WHAT IS REQUIRED:
For the listing below, print exactly the lines from the line with "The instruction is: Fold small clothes" to the line with "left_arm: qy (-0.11", both included, and nothing beyond them.

══════

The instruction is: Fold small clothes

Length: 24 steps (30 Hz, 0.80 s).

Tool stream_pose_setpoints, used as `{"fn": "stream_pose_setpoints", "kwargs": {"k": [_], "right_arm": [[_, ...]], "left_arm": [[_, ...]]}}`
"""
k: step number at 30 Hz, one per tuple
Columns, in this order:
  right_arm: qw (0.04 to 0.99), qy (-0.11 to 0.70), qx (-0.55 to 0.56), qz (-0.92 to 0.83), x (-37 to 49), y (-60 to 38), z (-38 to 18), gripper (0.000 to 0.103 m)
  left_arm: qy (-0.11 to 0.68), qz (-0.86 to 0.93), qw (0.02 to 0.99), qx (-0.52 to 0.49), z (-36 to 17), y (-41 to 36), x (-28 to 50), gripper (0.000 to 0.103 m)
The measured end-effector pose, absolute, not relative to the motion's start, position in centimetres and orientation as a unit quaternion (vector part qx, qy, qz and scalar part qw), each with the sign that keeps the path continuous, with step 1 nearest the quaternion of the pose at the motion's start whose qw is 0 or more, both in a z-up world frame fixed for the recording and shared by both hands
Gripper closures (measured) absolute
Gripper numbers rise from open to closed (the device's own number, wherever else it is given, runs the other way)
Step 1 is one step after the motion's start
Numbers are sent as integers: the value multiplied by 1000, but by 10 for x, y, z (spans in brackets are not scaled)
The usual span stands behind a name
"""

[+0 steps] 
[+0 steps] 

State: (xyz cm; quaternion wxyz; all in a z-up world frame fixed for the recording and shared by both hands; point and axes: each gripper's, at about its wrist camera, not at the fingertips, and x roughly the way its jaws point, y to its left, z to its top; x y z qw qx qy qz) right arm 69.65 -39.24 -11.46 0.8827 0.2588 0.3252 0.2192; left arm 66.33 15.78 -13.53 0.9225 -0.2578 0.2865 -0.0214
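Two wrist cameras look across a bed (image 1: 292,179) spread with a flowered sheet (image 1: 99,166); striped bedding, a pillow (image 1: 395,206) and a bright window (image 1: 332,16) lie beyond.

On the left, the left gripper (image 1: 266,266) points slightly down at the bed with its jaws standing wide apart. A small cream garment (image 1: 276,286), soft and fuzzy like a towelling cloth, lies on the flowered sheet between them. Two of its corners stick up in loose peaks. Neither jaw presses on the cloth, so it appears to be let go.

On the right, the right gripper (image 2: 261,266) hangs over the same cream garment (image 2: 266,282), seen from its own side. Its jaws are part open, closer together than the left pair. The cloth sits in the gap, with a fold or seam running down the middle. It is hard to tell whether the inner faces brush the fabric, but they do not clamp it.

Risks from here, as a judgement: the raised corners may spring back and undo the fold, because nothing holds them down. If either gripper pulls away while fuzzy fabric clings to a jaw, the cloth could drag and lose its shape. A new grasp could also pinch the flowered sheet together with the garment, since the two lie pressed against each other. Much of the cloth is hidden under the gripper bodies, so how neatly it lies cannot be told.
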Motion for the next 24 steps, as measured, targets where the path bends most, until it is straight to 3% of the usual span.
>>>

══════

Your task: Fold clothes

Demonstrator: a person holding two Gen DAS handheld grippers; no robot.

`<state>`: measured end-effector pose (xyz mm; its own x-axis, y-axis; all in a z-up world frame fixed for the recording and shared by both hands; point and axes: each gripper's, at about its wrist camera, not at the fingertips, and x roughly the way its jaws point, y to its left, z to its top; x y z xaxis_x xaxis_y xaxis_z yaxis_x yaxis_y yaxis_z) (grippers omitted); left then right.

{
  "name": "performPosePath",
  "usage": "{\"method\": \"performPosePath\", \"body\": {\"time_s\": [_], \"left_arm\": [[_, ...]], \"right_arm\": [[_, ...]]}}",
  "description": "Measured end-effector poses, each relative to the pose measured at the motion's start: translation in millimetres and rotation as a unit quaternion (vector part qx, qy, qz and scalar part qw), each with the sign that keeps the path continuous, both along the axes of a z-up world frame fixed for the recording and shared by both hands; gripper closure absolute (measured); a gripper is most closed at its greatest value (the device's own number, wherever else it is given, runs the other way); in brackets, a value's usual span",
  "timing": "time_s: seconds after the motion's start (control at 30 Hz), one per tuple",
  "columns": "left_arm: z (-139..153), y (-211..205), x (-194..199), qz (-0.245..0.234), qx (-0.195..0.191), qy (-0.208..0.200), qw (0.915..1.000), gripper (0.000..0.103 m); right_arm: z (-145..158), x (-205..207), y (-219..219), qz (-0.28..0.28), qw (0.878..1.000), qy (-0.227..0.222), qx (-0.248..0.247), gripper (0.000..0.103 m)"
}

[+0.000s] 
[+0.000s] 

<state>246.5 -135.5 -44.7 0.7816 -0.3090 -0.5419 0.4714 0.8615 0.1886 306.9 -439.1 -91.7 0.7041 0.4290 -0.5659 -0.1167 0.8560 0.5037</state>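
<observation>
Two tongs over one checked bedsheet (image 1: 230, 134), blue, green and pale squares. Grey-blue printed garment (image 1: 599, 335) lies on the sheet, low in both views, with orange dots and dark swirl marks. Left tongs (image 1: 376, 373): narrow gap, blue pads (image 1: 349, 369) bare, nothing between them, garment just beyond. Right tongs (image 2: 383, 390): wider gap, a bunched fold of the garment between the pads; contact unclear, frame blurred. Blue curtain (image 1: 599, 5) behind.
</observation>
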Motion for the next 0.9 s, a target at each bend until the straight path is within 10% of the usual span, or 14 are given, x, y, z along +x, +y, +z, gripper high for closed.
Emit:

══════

RESULT OF THE TASK:
The instruction is: Fold small clothes

Length: 24 steps (30 Hz, 0.80 s).

Tool stream_pose_setpoints, used as `{"fn": "stream_pose_setpoints", "kwargs": {"k": [_], "right_arm": [[_, ...]], "left_arm": [[_, ...]]}}`
"""
k: step number at 30 Hz, one per tuple
Columns, in this order:
  right_arm: qw (0.04 to 0.99), qy (-0.11 to 0.70), qx (-0.55 to 0.56), qz (-0.92 to 0.83), x (-37 to 49), y (-60 to 38), z (-38 to 18), gripper (0.000 to 0.103 m)
  left_arm: qy (-0.11 to 0.68), qz (-0.86 to 0.93), qw (0.02 to 0.99), qx (-0.52 to 0.49), z (-36 to 17), y (-41 to 36), x (-28 to 50), gripper (0.000 to 0.103 m)

The answer to this exercise has been fully stated.